Other EPW Committee proposals that are likely to meet with House approval include consolidation of programs (from about 90 down to less than 30), elimination of earmarks, creation of a discrete freight program, introduction of performance management, and expedited project delivery. All of these reforms, in one form or another also appeared in the House T&I Committee’s reauthorization proposal unveiled last July.

Finally, Sen. Boxer’s willingness to consider a six-year transportation bill at current funding levels plus inflation “if it is fully paid for in a way that has bipartisan support…” as expressed in her October 26 letter to Rep. John Mica, may be viewed as another gesture toward a bicameral accommodation. Rep. Mica has been adamant about the need for a long-term bill and in this matter he has been supported by state DOTs. A two-year bill, state officials contend, would not enable them to plan major capital projects and would only prolong the uncertainty about the program’s future.

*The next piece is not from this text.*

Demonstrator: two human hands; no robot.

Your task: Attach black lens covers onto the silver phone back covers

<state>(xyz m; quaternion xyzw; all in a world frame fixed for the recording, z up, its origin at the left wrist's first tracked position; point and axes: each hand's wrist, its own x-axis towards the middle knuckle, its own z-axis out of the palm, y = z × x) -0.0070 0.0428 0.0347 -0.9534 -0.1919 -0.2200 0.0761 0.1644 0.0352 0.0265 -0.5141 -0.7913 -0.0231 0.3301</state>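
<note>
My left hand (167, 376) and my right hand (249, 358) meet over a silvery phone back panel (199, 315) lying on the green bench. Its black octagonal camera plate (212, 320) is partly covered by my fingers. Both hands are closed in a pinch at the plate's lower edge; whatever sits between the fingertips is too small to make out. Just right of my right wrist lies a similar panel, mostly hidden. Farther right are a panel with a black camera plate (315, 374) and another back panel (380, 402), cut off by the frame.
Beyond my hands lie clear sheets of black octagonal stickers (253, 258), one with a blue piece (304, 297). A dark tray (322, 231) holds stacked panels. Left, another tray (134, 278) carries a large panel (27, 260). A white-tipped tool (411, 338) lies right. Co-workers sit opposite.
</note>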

Finding the Revenue is Still a Challenge

However, finding the revenue to adequately fund a multi-year transportation program remains an elusive goal for both the House and the Senate. At the November 11 markup, Senate Finance Chairman Max Baucus (D-MT) confirmed what was already widely suspected: that the necessary offsets for the $12 billion/year shortfall in the proposed $109 billion budget have not been identified. If the necessary funding isn’t secured, it’s “back to the drawing board,” in the words of Sen. Inhofe. The bill cannot move forward until the required “pay-for” is found (and the transit and safety chapters of the bill have been approved by their authorizing Banking and Commerce Committees.)

Even if the required offsets were eventually to be found, committing the entire $109 billion to a two-year program may not be the most prudent thing to do, alleges Taxpayers for Common Sense in a November 4 memorandum. This action would effectively draw the balance in the Highway Trust Fund down to near zero and could result in Trust Fund insolvency if gasoline tax revenues failed to match expectations. To prevent such an occurrence, the Senate bill provides (in Sec. 4001) for mandatory reductions in the obligation limitation should the estimated balances in the Highway Account of the Trust Fund fall below a certain pre-determined level ($2 billion at the end of FY 2012 and $1 billion at the end of FY 2013). In other words, the Senate-proposed two-year program could end up at something less than $109 billion.

On the House side, finding additional funding that would pass muster with the fiscally conservative Ways and Means Committee appears equally uncertain and problematic. While Rep. Mica has not been specific about the dollar amounts he is seeking for his six-year bill, the Congressional Budget Office projects the six-year outlays (FY 2012-17) at $323.4 billion: $267.4 billion from the Highway Account and $56 billion from the Transit Account. (CBO estimates are based on “baseline budgeting” rules that require construction of current services budget levels using the most recent year’s appropriation level, with an adjustment for inflation.) At this level of expenditure, CBO estimates that the six-year revenue shortfall would require offsets totaling $68 billion: $55 billion in the Highway Account and $13 billion in the Transit Account. Using speculative revenues from future oil and gas leases as potential offsets, as proposed by some lawmakers, has been questioned as to its soundness as a budgetary approach.

Although the road ahead is still full of unresolved challenges, the Senate action has demonstrated that bipartisanship, at least in this one area, is not dead. Because of a willingness to compromise and thanks to a spirit of mutual respect and cooperation, the Senate committee has found bipartisan votes to approve a significant piece of legislation to improve infrastructure and create jobs— votes that had eluded the White House only a few days earlier.

C. Kenneth Orski is a public policy consultant and former principal of the Urban Mobility Corporation. He has worked professionally in the field of transportation for over 30 years, in both the public and private sector. He is editor and publisher of Innovation NewsBriefs, now in its 22nd year of publication.